Research output: Contribution to journalArticle

22 Citations (Scopus)

Abstract

The electrophoretic behavior of Thiocapsa roseopersicina hydrogenase on sodium dodecyl sulfate gels demonstrates that the protein exists in two active forms, A1 and A2, which may be interconverted. Each of these forms has a characteristic electrophoretic mobility and differs in its sensitivity to O2. Form A1 is O2-labile and converts to A2 under O2. Form A2 is less sensitive to O2 and may be converted into A1 under H2 atmosphere. Both active forms are present in aerobically isolated samples. Because the proteins are still active on 1 5 % sodium dodecyl sulfate gels, they are not completely denatured, and the apparent molecular masses do not necessarily represent the true molecular masses of the enzymes.

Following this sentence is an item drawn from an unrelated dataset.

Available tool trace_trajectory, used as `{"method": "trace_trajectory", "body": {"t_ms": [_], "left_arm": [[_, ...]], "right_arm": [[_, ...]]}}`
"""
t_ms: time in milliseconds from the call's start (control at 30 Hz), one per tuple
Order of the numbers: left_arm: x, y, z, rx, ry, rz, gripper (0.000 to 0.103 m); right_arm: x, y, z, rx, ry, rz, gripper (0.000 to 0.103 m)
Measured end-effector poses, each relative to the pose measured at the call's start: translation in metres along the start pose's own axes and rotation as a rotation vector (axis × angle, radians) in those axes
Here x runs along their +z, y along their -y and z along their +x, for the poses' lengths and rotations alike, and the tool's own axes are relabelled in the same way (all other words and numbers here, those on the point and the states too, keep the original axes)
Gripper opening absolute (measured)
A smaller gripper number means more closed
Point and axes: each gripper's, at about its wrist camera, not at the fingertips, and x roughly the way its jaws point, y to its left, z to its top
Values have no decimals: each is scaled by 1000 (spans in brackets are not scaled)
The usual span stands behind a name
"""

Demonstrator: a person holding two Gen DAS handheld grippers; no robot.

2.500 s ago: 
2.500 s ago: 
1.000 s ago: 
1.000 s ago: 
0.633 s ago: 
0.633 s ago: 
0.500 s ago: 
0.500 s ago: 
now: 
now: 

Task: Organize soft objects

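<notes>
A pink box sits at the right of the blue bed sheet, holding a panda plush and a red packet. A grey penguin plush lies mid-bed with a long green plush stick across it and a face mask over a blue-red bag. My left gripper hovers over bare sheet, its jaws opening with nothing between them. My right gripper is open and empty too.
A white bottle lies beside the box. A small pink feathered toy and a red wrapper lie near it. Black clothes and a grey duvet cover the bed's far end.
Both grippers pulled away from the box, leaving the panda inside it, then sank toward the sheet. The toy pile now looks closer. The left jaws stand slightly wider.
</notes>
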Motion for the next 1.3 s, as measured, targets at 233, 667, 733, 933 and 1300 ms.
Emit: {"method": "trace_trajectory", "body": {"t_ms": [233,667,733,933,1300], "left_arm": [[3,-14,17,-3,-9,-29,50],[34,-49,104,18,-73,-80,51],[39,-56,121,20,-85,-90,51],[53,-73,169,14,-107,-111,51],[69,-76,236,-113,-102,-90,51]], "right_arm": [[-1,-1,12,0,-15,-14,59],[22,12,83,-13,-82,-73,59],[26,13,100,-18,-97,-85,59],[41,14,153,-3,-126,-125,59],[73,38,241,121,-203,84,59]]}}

A1 has an R(f) = 0.19, corresponding to an apparent molecular mass of 90 kDa, and A2 has an R(f) = 0.35, corresponding to an apparent molecular mass of 49 k.Da. A sedimentation equilibrium centrifugation study of the active enzyme shows that the holoenzyme has a molecular mass of 98 kDa. Form A2 may be separated into two subunits of molecular mass of 64 kDa and 3 4 kDa, respectively. Thus, form A2 represents the holoenzyme with a true molecular mass of 98 kDa. Amino acid compositions and N-terminal amino acid sequences of the A2 protein and these subunits are consistent with a heterodimeric holoenzyme. The relationship between the conformational changes detected in this study and a three-state scheme proposed on the basis of FPR spectroscopic studies of the metal-containing cofactors present in the enzyme is also discussed.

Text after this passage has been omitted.